Mangiacavalli (Ipasvi): “Ora basta attese. Si avvii concertazione per il comma 566”

Mangiacavalli (Ipasvi): “Ora basta attese. Si avvii concertazione per il comma 566”

Mangiacavalli (Ipasvi): “Ora basta attese. Si avvii concertazione per il comma 566”
Per la presidente Ipasvi si deve chiudere la partita, dopo che anche nel Def se ne riparla. Ribadendo l’importanza di un accordo su ruoli competenze, relazioni professionali e responsabilità individuali e di équipe. Un accordo per “assistere meglio, ma anche per ottimizzare una spesa altrimenti esposta ogni volta alla scure dei tagli”

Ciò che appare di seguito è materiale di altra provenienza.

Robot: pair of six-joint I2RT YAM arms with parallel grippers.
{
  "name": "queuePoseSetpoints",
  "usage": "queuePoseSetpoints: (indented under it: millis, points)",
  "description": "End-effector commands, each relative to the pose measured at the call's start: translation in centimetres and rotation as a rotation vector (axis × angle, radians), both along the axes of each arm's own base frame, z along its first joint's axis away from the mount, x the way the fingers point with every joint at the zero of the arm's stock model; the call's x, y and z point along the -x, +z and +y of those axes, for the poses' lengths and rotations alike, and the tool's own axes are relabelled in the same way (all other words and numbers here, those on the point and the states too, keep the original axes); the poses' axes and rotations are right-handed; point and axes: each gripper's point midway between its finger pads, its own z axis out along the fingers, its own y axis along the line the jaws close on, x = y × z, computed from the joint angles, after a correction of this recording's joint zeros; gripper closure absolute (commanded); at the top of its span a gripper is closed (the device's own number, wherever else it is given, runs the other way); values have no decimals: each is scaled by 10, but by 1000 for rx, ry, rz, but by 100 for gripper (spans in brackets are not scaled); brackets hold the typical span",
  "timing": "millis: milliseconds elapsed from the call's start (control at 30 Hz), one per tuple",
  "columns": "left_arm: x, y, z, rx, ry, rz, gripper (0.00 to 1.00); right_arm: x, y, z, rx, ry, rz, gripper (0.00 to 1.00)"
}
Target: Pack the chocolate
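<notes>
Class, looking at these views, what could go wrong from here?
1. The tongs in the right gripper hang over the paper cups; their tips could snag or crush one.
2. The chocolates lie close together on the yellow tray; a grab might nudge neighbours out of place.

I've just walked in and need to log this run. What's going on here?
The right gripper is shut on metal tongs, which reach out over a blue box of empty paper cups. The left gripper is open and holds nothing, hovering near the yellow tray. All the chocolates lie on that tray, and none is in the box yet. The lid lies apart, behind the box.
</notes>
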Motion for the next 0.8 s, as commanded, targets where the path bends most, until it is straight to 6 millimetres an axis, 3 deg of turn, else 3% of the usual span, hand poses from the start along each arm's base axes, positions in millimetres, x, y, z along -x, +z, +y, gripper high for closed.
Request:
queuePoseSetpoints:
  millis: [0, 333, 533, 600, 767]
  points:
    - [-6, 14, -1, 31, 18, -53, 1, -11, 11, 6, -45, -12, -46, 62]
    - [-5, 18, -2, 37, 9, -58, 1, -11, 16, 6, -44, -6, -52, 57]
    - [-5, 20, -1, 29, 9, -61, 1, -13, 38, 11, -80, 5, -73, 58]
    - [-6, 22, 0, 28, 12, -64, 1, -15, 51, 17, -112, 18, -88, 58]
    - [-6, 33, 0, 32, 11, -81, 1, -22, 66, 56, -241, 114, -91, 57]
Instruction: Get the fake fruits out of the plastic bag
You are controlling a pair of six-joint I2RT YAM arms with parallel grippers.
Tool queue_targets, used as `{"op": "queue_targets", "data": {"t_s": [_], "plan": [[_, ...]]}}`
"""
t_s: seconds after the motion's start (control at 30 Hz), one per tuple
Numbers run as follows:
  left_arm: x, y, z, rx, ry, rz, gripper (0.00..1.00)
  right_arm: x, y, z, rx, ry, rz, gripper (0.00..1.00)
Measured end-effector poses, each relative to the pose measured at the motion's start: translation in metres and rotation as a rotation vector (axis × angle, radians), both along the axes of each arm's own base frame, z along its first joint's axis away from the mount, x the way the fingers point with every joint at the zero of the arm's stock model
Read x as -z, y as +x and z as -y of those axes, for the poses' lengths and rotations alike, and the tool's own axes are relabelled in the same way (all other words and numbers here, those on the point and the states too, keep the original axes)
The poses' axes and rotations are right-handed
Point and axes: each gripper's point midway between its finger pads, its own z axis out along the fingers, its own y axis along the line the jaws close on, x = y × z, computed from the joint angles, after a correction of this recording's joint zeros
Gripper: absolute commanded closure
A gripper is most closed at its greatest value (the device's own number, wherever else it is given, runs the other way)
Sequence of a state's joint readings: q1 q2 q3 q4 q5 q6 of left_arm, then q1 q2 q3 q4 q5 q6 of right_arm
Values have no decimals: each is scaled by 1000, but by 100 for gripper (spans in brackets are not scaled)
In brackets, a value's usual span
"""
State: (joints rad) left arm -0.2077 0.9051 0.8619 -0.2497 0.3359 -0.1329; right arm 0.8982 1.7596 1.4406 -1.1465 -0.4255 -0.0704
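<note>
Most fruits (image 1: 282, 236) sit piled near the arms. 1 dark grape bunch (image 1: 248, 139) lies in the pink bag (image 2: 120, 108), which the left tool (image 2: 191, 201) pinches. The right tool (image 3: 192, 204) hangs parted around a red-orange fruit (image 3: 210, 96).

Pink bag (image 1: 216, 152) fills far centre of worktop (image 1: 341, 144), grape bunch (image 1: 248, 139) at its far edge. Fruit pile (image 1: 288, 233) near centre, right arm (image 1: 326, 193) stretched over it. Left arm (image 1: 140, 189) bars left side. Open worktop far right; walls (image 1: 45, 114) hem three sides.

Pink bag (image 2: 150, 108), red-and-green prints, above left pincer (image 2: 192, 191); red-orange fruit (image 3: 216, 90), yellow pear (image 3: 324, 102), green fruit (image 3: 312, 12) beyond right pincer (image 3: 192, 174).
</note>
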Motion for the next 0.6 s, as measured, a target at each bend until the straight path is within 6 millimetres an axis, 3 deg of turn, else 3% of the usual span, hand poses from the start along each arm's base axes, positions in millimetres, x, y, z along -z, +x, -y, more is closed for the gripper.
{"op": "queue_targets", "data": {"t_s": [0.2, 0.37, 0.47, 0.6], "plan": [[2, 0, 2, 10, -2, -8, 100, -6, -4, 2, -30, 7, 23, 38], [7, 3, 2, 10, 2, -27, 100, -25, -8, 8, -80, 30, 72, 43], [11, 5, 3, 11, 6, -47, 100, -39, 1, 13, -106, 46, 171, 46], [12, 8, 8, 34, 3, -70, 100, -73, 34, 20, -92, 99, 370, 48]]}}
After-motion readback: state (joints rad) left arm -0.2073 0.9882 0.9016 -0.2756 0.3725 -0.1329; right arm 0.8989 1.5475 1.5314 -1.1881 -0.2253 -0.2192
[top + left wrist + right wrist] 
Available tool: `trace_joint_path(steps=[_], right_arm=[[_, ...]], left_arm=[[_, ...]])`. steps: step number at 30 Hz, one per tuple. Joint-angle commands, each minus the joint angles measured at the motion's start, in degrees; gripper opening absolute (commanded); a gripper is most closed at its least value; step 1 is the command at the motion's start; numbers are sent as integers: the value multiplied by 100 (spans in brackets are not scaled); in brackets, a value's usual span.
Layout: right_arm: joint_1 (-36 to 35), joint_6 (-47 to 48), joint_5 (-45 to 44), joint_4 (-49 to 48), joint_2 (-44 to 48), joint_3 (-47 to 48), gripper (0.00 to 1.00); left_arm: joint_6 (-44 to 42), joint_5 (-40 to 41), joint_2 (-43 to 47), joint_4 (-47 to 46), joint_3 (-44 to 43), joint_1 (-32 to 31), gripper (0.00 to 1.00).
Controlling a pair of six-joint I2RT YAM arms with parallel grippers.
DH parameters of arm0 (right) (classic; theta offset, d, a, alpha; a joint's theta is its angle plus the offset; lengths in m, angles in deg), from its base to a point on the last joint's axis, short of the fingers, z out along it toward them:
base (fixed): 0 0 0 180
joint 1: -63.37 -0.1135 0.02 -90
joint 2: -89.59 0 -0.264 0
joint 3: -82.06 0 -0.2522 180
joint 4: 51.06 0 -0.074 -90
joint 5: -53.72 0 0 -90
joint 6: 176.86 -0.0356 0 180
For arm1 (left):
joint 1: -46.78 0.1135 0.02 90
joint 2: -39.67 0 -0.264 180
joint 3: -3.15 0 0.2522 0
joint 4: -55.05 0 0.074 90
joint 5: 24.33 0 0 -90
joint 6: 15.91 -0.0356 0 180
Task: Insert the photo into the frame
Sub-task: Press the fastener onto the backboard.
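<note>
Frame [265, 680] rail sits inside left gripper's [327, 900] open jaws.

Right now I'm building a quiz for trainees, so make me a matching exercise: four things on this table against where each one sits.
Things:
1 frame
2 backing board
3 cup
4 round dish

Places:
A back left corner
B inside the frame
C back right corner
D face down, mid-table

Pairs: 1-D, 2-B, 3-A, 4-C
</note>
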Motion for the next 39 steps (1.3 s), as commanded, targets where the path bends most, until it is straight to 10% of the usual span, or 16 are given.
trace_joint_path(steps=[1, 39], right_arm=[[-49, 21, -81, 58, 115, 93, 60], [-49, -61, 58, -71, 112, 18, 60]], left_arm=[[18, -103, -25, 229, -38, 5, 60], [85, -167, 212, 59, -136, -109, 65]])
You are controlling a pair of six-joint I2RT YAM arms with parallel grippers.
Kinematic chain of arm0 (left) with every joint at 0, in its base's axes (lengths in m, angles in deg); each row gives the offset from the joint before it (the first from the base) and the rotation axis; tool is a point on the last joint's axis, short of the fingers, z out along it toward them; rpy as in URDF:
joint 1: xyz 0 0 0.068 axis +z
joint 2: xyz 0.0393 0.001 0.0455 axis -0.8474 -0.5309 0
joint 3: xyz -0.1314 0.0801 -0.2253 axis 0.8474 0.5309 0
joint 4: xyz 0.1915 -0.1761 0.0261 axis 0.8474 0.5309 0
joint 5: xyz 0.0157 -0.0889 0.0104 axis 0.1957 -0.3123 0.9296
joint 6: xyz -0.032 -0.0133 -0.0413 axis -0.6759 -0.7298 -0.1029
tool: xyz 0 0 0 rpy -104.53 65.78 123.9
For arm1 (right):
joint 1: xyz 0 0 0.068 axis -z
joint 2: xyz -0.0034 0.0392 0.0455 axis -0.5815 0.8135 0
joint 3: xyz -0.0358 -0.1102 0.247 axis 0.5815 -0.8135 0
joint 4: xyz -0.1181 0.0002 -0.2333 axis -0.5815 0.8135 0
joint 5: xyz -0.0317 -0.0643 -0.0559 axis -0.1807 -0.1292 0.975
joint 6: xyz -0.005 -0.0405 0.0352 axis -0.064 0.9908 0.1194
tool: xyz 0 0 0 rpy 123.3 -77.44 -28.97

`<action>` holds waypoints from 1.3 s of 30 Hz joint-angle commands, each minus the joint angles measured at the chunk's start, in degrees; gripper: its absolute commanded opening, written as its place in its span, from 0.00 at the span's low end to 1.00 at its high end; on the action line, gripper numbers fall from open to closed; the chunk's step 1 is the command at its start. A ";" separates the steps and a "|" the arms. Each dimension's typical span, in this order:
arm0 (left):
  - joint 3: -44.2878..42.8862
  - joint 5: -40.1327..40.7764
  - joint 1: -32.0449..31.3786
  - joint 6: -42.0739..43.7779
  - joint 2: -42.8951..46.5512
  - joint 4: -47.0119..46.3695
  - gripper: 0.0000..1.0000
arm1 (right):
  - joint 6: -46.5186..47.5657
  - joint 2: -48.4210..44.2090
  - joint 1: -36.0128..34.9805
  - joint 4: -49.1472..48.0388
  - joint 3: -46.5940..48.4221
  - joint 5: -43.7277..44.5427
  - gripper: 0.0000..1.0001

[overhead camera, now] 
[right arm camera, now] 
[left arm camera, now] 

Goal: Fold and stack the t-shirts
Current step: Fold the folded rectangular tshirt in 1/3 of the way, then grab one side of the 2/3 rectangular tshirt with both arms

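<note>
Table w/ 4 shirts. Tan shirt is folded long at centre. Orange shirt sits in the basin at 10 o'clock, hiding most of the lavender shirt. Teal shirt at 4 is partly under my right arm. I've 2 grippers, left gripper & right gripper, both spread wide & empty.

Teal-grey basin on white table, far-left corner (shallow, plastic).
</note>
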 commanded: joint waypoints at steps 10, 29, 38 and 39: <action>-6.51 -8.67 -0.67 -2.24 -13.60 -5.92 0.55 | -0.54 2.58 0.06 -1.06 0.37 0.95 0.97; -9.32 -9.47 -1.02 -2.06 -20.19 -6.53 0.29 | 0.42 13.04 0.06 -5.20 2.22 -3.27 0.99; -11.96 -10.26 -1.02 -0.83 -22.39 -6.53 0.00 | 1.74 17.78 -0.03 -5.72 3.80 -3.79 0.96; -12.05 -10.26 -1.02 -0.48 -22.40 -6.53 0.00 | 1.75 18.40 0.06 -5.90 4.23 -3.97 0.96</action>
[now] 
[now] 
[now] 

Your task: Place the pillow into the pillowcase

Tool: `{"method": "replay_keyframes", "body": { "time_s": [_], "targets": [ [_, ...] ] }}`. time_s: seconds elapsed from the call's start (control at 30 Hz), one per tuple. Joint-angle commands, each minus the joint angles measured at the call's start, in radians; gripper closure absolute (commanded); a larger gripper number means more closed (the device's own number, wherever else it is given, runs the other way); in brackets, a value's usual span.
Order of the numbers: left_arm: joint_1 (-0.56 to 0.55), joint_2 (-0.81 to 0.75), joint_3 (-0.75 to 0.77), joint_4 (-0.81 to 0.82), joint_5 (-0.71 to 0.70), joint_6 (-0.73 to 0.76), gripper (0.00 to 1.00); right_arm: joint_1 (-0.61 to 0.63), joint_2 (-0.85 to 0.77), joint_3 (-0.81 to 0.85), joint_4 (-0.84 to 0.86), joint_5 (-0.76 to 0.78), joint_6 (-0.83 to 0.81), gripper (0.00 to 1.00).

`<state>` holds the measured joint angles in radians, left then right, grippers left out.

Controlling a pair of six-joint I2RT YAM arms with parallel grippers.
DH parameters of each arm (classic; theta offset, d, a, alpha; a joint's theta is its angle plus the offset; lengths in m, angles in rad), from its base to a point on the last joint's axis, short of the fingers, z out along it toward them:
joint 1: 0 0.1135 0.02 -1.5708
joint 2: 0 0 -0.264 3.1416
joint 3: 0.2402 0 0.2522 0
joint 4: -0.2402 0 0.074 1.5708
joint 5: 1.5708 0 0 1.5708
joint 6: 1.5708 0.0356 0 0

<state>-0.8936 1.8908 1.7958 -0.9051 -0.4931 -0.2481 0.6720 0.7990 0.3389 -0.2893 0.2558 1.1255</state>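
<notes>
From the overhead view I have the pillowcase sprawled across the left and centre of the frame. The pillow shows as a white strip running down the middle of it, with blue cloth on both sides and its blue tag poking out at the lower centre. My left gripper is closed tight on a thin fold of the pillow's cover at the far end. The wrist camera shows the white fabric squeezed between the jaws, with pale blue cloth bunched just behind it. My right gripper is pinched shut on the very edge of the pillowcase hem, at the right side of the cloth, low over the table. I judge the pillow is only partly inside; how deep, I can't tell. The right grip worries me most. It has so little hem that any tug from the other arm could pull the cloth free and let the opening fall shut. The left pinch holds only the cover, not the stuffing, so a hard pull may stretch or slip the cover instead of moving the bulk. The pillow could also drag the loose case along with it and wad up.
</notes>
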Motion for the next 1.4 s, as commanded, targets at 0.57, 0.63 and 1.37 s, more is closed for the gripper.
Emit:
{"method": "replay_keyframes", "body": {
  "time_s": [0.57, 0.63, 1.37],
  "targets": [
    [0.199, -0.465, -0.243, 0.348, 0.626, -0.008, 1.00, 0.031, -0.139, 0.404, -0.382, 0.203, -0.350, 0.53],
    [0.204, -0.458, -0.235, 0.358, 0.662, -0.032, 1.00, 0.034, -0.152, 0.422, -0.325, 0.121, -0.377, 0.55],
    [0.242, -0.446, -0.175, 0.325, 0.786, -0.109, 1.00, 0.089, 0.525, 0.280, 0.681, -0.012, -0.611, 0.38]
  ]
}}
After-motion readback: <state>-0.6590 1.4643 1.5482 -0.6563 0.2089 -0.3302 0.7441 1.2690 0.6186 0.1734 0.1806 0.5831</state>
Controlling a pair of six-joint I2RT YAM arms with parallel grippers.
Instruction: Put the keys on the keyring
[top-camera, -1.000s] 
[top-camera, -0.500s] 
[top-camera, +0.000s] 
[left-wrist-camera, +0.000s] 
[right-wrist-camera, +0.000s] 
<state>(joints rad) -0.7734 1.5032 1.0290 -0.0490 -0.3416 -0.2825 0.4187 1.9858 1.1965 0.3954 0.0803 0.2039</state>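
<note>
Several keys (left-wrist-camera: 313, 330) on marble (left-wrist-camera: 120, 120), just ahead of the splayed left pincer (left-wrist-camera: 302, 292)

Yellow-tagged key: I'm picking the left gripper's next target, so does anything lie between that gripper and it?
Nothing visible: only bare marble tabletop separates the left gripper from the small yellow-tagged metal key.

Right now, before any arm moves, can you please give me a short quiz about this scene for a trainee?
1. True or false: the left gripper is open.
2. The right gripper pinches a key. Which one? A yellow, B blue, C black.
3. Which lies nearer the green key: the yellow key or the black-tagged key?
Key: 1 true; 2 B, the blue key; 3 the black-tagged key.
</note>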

“Non si parla di ulteriori tagli nel Def 2015 – ha commentato Barbara Mangiacavalli, presidente della Federazione Ipasvi –  è vero: sarebbe stato un assurdo, vista la manovra da oltre due miliardi che Stato e Regioni stanno per mettere in pista. Ma si parla di meccanismi per rendere più efficiente il Servizio sanitario pubblico, per ottimizzare la spesa, ottenendo prestazioni migliori e più efficaci, con un occhio di riguardo alle persone fragili in ambito territoriale”.
 
“La premessa – aggiunge – è che va attuato il Patto della salute: ovvio, ma anche preoccupante visto che il principio si deve ancora ribadire nel Def, dopo che tutto era già scritto nell’intesa di luglio 2014 e ripetuto nella legge di stabilità 2015 entrata in vigore il 1° gennaio. E dopo che in questi mesi, di passi avanti veri e propri non se ne sono visti. Si parla anche di personale e si ribadisce il contenuto del famoso comma 566 della legge di stabilità che dovrebbe essere la base per l’accordo Stato-Regioni su ruoli, competenze, relazioni professionali e responsabilità individuali e di équipe. Ma della concertazione coi professionisti necessaria a farlo decollare non c’è traccia”.
 
“Eppure ciò che è scritto nel Def – sottolinea ancora Mangiacavalli – sembra la fotocopia di quello che gli infermieri chiedono, per ora inascoltati, da tempo. Si parla di dare maggior peso al territorio e all’assistenza domiciliare e di continuità con l’ospedale che i cittadini cercano anche nell’assistenza infermieristica, come prova la ricerca Censis presentata al congresso nazionale Ipasvi secondo cui 8,7 milioni di cittadini hanno speso 2,7 miliardi per pagare di tasca propria prestazioni che il Ssn non dà. Ma ci si ferma ancora una volta alla riorganizzazione delle cure primarie parlando solo di medici e pediatri di famiglia”.
 
“Ci auguriamo che ora il Def sia la svolta – conclude la presidente Ipasvi – il trampolino di lancio, per il vero, nuovo modello di assistenza di cui ha bisogno il Ssn, per assistere meglio, ma anche per ottimizzare una spesa altrimenti esposta ogni volta alla scure dei tagli. E ce lo auguriamo non solo per la nostra professione e per i bilanci regionali, ma anche per il livello dei servizi e soprattutto perché ai cittadini possa essere garantita un’assistenza efficace e di qualità”.